Find the word "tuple" in the records and copy every line where it occurs.

══ RECORDS SHOWN

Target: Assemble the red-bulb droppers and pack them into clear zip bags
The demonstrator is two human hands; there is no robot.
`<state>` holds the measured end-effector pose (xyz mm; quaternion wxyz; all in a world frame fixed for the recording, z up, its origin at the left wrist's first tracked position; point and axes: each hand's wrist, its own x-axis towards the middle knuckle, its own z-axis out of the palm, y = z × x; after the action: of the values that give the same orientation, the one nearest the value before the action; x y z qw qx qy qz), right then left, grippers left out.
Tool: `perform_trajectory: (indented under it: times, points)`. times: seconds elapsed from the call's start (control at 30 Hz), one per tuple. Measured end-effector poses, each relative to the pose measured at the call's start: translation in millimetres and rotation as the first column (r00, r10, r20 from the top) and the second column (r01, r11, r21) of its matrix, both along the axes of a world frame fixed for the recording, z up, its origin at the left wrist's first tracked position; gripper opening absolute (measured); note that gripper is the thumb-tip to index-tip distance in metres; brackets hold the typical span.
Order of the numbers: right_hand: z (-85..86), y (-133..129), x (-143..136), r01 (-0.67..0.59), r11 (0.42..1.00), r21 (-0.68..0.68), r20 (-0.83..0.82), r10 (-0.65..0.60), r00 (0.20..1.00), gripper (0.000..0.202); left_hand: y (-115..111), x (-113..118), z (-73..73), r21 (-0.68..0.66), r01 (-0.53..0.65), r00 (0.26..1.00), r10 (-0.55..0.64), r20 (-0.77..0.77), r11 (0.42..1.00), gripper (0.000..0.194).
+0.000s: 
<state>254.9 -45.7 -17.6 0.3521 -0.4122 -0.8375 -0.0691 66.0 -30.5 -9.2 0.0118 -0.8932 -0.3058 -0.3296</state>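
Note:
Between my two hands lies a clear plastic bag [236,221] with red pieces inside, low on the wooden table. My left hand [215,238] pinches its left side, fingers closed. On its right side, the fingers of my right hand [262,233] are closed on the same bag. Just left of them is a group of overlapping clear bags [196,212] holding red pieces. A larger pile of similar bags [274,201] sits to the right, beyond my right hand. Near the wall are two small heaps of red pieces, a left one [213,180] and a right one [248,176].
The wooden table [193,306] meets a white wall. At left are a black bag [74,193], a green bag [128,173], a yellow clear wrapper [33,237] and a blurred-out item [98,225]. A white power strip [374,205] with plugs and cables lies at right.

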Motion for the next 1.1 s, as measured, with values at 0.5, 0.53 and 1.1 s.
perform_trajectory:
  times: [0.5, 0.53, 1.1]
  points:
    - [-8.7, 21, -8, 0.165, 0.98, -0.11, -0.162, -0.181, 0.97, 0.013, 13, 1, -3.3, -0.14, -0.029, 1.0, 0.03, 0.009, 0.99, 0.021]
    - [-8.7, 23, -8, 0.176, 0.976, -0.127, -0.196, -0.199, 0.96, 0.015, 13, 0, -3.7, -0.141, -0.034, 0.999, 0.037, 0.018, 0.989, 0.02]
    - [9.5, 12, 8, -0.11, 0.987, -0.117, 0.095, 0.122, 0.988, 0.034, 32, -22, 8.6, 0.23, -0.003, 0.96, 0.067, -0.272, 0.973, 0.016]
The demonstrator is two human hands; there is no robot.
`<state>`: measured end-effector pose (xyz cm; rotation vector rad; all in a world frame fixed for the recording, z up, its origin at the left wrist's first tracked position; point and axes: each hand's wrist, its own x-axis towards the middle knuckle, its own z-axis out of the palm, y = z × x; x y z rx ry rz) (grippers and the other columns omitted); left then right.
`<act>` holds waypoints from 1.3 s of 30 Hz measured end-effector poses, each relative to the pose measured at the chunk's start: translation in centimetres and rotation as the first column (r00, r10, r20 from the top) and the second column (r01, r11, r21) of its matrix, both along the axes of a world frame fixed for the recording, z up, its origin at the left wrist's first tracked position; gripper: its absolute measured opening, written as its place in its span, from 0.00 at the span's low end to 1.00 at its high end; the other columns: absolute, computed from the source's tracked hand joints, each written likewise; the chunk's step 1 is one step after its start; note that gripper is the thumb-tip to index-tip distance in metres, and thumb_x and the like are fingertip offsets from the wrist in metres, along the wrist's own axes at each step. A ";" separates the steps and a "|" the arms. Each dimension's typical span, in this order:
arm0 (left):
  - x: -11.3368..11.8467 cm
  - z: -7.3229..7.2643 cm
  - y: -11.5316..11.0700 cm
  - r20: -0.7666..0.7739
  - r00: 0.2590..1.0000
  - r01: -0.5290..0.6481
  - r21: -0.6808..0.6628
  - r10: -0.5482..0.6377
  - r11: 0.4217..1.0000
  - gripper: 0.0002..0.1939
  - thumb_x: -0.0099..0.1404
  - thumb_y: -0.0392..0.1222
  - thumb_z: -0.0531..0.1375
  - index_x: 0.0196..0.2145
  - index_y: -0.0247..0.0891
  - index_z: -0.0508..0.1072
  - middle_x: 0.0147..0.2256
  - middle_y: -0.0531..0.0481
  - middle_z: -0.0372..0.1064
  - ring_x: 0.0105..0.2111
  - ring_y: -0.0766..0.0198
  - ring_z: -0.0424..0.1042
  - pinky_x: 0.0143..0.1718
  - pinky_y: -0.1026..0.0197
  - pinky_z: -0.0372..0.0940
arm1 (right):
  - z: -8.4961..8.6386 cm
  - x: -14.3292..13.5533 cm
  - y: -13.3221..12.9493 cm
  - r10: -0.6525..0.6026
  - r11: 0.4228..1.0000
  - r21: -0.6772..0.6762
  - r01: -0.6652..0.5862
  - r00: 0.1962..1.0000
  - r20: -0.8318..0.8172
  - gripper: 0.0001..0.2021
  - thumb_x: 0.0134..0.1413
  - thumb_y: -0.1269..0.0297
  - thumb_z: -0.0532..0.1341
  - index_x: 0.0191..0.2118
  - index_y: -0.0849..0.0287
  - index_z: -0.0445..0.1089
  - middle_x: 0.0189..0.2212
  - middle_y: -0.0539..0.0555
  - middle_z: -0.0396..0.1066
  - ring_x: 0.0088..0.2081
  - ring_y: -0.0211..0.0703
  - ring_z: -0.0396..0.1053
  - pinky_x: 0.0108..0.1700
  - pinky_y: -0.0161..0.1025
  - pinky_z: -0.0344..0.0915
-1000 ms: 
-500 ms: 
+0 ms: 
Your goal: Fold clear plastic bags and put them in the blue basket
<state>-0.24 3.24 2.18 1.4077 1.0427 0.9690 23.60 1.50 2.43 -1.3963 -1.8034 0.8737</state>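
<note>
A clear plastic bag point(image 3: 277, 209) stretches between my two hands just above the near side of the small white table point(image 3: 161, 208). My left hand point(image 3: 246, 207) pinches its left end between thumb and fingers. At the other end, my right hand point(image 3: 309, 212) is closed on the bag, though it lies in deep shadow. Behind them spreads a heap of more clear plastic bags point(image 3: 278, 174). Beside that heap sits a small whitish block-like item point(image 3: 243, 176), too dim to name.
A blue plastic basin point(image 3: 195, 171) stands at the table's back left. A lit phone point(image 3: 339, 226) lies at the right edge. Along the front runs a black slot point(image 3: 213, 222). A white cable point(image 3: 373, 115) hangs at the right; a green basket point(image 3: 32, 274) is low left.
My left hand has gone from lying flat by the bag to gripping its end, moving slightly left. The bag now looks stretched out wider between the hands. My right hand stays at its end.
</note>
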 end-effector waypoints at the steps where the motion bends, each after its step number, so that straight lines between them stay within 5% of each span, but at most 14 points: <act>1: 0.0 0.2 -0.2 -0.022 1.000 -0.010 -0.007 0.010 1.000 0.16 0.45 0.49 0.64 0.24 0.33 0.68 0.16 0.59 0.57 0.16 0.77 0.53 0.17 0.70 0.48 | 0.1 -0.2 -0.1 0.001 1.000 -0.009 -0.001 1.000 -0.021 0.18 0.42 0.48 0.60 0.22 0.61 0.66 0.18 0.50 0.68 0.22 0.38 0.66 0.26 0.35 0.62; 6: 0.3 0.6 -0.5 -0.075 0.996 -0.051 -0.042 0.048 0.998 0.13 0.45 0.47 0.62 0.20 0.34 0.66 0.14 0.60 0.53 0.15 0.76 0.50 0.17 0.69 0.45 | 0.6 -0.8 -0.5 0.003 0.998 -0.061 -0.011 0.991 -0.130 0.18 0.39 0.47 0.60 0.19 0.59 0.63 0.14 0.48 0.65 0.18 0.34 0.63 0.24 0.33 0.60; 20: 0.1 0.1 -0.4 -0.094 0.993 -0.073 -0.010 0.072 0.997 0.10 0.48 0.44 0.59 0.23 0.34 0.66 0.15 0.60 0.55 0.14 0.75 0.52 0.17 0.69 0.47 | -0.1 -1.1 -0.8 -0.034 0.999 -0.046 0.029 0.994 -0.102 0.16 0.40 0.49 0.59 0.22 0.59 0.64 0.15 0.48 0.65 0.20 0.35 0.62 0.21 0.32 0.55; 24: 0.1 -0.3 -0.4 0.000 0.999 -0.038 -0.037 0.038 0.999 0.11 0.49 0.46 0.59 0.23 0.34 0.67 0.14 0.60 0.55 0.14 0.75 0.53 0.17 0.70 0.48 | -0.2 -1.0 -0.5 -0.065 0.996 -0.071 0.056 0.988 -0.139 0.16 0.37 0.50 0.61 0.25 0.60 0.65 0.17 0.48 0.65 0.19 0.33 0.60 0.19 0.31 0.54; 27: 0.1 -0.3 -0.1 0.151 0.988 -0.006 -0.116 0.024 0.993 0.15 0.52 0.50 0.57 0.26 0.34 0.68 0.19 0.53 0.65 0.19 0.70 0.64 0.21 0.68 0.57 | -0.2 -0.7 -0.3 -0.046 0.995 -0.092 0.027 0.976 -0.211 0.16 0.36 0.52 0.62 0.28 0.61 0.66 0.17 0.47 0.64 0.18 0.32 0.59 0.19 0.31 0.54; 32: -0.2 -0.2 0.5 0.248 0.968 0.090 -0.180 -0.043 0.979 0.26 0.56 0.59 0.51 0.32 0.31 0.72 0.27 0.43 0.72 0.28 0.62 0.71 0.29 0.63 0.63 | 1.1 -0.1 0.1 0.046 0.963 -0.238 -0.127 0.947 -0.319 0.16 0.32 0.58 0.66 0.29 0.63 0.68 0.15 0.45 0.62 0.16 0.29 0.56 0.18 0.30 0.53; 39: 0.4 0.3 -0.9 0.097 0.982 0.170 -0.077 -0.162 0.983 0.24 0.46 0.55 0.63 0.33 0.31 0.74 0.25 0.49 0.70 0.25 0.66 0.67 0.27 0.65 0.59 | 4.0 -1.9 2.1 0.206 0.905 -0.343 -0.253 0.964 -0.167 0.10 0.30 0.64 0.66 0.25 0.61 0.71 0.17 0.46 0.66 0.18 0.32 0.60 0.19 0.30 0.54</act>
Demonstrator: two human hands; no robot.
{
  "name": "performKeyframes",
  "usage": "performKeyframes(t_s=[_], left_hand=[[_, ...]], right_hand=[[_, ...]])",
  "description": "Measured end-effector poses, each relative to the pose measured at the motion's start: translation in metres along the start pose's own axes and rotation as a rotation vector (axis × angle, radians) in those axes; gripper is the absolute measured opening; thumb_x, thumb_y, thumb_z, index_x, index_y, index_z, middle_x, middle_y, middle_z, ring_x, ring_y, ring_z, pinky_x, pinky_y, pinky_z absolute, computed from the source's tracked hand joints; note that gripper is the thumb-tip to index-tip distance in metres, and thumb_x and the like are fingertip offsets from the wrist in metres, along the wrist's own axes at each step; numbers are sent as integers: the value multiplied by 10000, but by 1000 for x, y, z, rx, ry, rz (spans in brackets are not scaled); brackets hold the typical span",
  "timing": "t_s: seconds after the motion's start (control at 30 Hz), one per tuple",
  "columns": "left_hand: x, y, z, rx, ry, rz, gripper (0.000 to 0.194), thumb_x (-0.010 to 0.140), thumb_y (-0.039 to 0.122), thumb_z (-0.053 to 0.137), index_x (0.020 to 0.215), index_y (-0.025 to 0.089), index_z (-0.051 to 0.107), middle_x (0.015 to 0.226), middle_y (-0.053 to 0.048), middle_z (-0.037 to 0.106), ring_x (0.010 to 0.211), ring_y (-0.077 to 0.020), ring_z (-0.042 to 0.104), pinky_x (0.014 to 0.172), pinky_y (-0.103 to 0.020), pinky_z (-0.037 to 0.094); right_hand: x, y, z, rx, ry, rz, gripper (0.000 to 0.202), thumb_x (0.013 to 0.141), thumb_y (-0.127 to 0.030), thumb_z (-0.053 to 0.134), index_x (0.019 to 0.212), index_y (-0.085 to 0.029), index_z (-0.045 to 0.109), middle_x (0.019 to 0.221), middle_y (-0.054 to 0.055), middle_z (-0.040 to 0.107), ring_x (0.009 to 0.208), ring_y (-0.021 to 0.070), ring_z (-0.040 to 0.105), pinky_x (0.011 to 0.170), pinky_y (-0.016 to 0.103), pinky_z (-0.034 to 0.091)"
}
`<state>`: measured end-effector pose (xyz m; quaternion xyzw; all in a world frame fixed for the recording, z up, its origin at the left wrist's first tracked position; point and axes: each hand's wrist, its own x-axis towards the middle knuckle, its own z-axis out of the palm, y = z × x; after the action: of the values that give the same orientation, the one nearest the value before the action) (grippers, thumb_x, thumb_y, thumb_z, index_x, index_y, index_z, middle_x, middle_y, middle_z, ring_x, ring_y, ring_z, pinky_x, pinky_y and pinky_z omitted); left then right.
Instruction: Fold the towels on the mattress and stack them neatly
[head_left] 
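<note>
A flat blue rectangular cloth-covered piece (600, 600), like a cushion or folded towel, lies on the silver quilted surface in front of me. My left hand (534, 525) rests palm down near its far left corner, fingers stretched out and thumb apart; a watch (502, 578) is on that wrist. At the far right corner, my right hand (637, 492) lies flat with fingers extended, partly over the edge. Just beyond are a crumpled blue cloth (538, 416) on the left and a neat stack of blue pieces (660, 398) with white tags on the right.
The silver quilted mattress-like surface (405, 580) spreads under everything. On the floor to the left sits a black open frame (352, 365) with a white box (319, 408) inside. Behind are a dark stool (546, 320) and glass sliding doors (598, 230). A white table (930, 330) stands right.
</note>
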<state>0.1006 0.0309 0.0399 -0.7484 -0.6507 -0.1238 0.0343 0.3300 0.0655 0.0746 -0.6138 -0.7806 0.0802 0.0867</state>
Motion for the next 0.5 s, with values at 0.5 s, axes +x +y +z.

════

RESPONSE BOX:
Tool: `perform_trajectory: (indented under it: times, points)`. times: seconds elapsed from the call's start (control at 30 Hz), one per tuple. Measured end-effector poses, each relative to the pose measured at the call's start: translation in millimetres and rotation as the first column (r00, r10, r20 from the top) and the second column (r01, r11, r21) of its matrix, both along the axes of a world frame fixed for the recording, z up, its origin at the left wrist's first tracked position; gripper opening absolute (measured); note that gripper is the thumb-tip to index-tip distance in metres; brackets hold the typical span.
  "timing": "t_s: seconds after the motion's start (control at 30 Hz), one per tuple",

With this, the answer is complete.